C’est un film dont on ressort épuisé car ces heures passées avec Souleymane dans le pays « hôte » sont filmées comme une course d’obstacles éreintante caractérisée par l’instabilité. En fait, on est plus proche du film d’action et du thriller que de la chronique sociale, un genre traditionnellement employé quand il s’agit de traiter le sujet de l’immigration clandestine. C’est en ce sens que le film est un événement : Souleymane n’a pas le temps de s’apitoyer sur son sort et nous non plus. Son travail de livreur, profession précaire et physique qui échoit bien souvent à des immigrés, est incompatible avec toute possibilité de répit. Le héros a beau être « arrivé à destination » (bien qu’on ne sache rien de ses intentions futures car pour lui seul le quotidien compte), sans doute après un périple digne d’une odyssée, il se trouve dans l’intranquillité, en état de transit permanent.

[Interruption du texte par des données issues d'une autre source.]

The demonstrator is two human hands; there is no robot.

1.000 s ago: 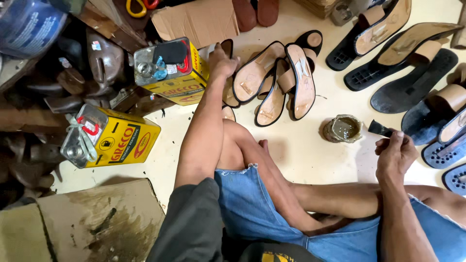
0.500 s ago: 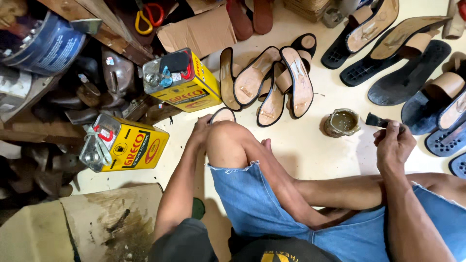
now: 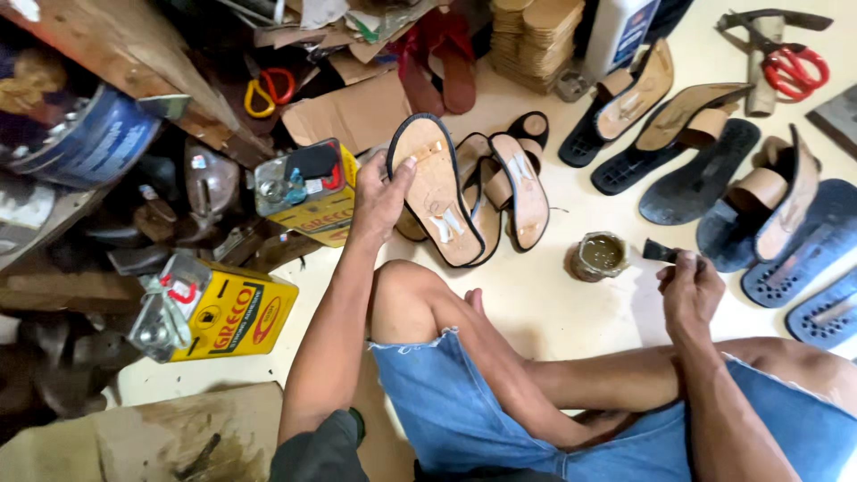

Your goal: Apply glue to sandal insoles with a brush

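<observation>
My left hand grips the edge of a tan sandal insole with a black rim and holds it tilted up off the floor. It sits beside more tan insoles lying in a row. My right hand is closed on a small dark brush, just right of a small round glue pot on the floor. My bare knee and denim shorts fill the space between both arms.
Two yellow adhesive tins stand at the left by cluttered wooden shelves. Black soles and strapped sandals lie at the right. Red-handled scissors rest at the top right, a stack of cut soles at the top.
My left hand reached from beside my knee to the row of insoles and lifted one up by its edge. My right hand kept the brush near the glue pot.
</observation>
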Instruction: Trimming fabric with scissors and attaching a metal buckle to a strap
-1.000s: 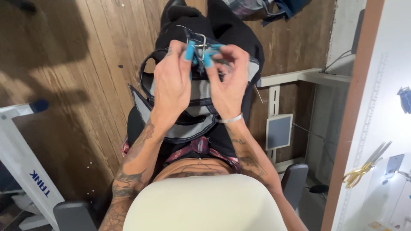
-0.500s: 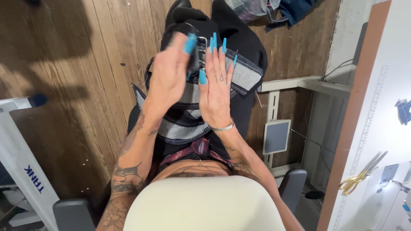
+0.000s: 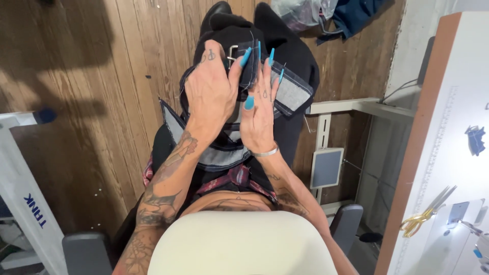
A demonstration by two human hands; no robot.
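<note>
Left hand (image 3: 211,94) closed around the near edge of a dark fabric strap (image 3: 250,63), thumb pressed over its top. Right hand (image 3: 260,114) spread flat and open, long turquoise nails pointing away, palm laid against the same strap from the other side. Strap held up between both hands above the lap, a small metal buckle (image 3: 233,51) showing just beyond the left thumb. Just right of the right hand's fingertips, a grey rectangular patch (image 3: 291,92) edged in dark binding, part of the same piece of work. Beneath both wrists, more of the layered dark and grey textile (image 3: 224,153) draped across the lap. Silver bangle (image 3: 265,152) circling the right wrist. Below and behind the hands, brown wooden plank floor (image 3: 117,76). Well off to the right, a white counter (image 3: 448,168) with a wood-coloured edge, gold-handled scissors (image 3: 425,214) lying on it. Between hands and counter, a white metal frame (image 3: 326,122) carrying a flat pedal. Far beyond the fingertips, a heap of blue cloth (image 3: 356,15) on the floor.
</note>
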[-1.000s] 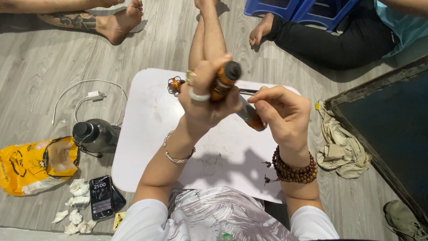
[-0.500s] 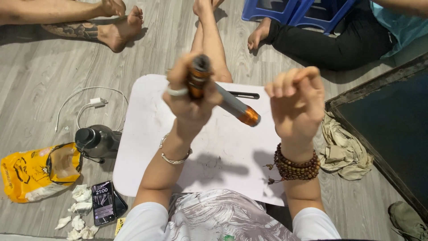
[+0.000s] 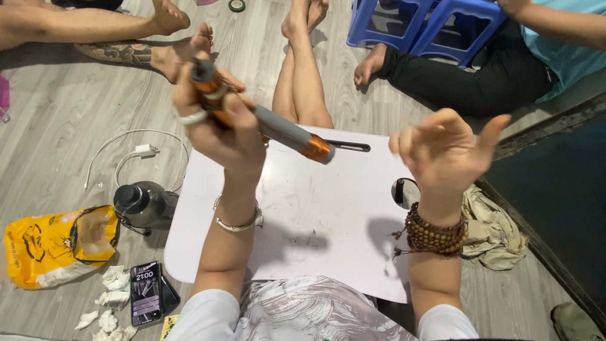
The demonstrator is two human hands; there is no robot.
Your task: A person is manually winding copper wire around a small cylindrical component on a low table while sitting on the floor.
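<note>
Both hands are raised over the white lap table (image 3: 328,221) I see below: my left hand (image 3: 218,129) grips a grey-and-orange cylindrical tool (image 3: 278,129), tilted down to the right, while my right hand (image 3: 445,155) hangs open and empty, well apart from it. Beside the table sits a dark bottle (image 3: 142,205), then a phone (image 3: 146,292).

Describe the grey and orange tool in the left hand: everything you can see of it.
The tool is a slim cylinder, grey along the middle with shiny orange, metal-looking bands at both ends and a darker tip at the upper end. It is raised above the white lap table, tilted so the upper end points up-left and the lower orange end down-right. The left hand wraps its upper half; the lower half is bare. The right hand is open and apart from it. Its upper end is blurred.
</note>
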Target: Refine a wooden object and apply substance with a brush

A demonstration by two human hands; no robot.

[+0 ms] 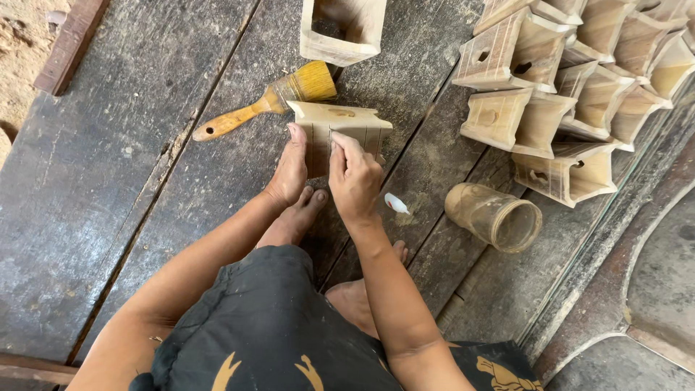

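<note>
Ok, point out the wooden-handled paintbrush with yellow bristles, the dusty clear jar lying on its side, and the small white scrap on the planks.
Wooden-handled paintbrush with yellow bristles (275, 100), head view, on the ferrule.
Dusty clear jar lying on its side (492, 213), head view, mid-body.
Small white scrap (396, 203), head view, its middle.

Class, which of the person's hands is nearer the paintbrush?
Left. The left hand grips the wooden piece just below the paintbrush; the right hand is on the piece's far side.

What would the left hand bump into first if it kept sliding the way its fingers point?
The left hand points up the picture, alongside the wooden piece it grips. Straight ahead, it would probably meet the paintbrush first, though depth is hard to judge.
</note>
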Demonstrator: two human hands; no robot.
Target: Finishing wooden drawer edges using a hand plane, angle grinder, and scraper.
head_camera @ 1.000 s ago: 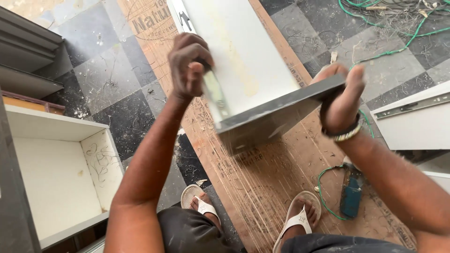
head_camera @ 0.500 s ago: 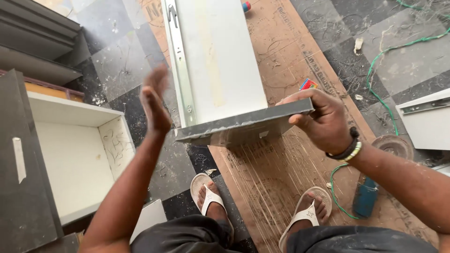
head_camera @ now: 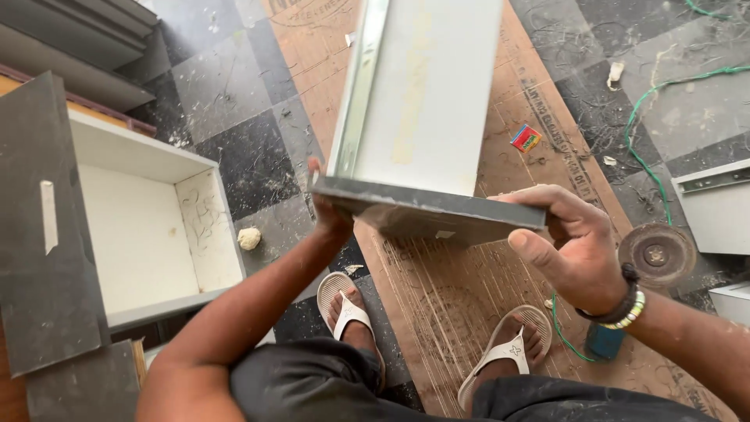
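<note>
I hold a white drawer box with a grey front panel (head_camera: 426, 205) tilted up off the floor, its metal slide rail (head_camera: 358, 86) along its left side. My left hand (head_camera: 330, 212) grips the left end of the grey panel, mostly hidden behind it. My right hand (head_camera: 569, 238) clasps the panel's right end, thumb below and fingers on top, with bead bracelets at the wrist. My feet in white sandals (head_camera: 344, 309) rest below on the floor and a brown cardboard sheet (head_camera: 461, 297).
Another open white drawer (head_camera: 148, 227) with a dark grey front (head_camera: 43, 234) lies at the left. A round grinder disc (head_camera: 656, 254), green cable (head_camera: 648, 164), small red packet (head_camera: 526, 138) and a further drawer part (head_camera: 715, 203) lie at the right on the checkered tile floor.
My left hand was free and raised beside the drawer; now it grips the left end of the grey panel. The drawer has tilted and moved closer in view.
</note>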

Le film décrit de manière très documentée la condition sociale très spécifique des livreurs à vélo. La pression permanente : conflits avec les employeurs, les clients, les employés souvent eux-mêmes immigrés qui sous-louent leur compte Uber aux sans-papiers plus récemment arrivés. Sa charge mentale est très lourde aussi pour son temps de repos : il doit penser à réserver un lit au foyer tous les matins, arriver à l’heure à la fin de la journée pour prendre le seul bus qui le transporte dans cet endroit qui semble isolé de tout presqu’irréel.

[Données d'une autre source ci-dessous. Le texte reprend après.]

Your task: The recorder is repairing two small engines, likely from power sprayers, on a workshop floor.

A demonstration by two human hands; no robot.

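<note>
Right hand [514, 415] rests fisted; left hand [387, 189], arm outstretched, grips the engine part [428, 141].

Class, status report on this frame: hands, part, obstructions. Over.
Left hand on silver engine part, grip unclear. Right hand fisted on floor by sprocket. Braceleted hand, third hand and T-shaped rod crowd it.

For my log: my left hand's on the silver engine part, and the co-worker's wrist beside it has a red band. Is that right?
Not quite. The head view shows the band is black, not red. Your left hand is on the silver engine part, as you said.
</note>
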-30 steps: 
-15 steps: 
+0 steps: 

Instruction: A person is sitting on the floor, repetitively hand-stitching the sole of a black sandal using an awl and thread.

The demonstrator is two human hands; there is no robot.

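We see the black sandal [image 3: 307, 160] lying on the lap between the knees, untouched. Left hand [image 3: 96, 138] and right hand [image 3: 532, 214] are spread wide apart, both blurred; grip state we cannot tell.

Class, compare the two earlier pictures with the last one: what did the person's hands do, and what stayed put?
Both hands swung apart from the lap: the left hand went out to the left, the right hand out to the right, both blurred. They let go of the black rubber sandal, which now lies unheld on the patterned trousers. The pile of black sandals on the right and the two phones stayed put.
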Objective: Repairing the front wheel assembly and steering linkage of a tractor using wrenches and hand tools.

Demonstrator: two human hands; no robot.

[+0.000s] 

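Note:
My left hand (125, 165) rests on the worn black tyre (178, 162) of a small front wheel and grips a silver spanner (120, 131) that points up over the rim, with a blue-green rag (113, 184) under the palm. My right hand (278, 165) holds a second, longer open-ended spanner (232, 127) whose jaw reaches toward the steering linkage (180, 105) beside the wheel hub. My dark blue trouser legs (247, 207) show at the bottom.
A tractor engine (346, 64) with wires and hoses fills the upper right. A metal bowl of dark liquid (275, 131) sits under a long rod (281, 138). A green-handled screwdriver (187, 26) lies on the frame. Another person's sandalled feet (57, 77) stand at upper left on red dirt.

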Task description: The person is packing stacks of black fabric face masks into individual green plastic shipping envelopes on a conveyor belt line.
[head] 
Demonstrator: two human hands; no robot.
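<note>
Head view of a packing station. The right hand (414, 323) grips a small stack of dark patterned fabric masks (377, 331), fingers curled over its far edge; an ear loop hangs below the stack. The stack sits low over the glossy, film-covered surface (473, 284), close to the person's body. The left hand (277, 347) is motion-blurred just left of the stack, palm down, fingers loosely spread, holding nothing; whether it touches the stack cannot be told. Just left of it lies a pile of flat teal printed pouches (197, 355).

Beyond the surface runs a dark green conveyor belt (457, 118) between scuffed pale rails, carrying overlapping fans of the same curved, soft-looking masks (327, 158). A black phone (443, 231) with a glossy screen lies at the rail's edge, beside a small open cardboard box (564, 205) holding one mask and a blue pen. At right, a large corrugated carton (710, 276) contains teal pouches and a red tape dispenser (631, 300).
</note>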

Mais le moment-clé du film, magistral notamment pour un chercheur en sciences sociales, est l’entretien avec la fonctionnaire de l’OFPRA. Cette séquence, qui aurait pu être rébarbative, est un surprenant morceau de bravoure dramaturgique. Pour une fois, l’administration n’est pas seulement un décor, une étape obligée sur laquelle glisse le scénario. D’ailleurs, incarnée par Nina Meurisse, la fonctionnaire a l’épaisseur d’un vrai personnage.
Obnubilé par cette échéance, le Guinéen essaie de s’y préparer comme un athlète, répétant sa performance, inquiet de son insuffisante préparation, tentant de mémoriser les éléments de langage qu’on lui a conseillés. Et puis c’est le drame, la fonctionnaire déjoue le récit artificiel de sa migration sommant Souleymane de livrer un autre récit. Souleymane s’exécute, l’émotion apparaît… Est-ce que ce sera suffisant pour passer victorieusement cette étape ? On n'en sait rien.
Cet entretien met en jeu la question cruciale des raisons qui poussent les individus à migrer et les récits qu’ils en donnent, tous emprunts de subjectivité. Cet entretien fait penser à ces archives des immigrations européennes d’avant 1914 lorsque les candidats italiens ou polonais livraient tous un récit similaire sous la forme d’une lettre écrite manuellement pour faire leur demande de la naturalisation. Le système est ainsi fait que ces gens sont condamnés à mettre en scène leurs motivations. Quitte à les réinventer au passage. À l’époque, il s’agissait de bâtir une histoire crédible sur son rapport à la France, ce pays pour lequel il fallait être prêt à faire don de sa personne. Rien n’a changé aujourd’hui, L’histoire de Souleymane le montre avec brio.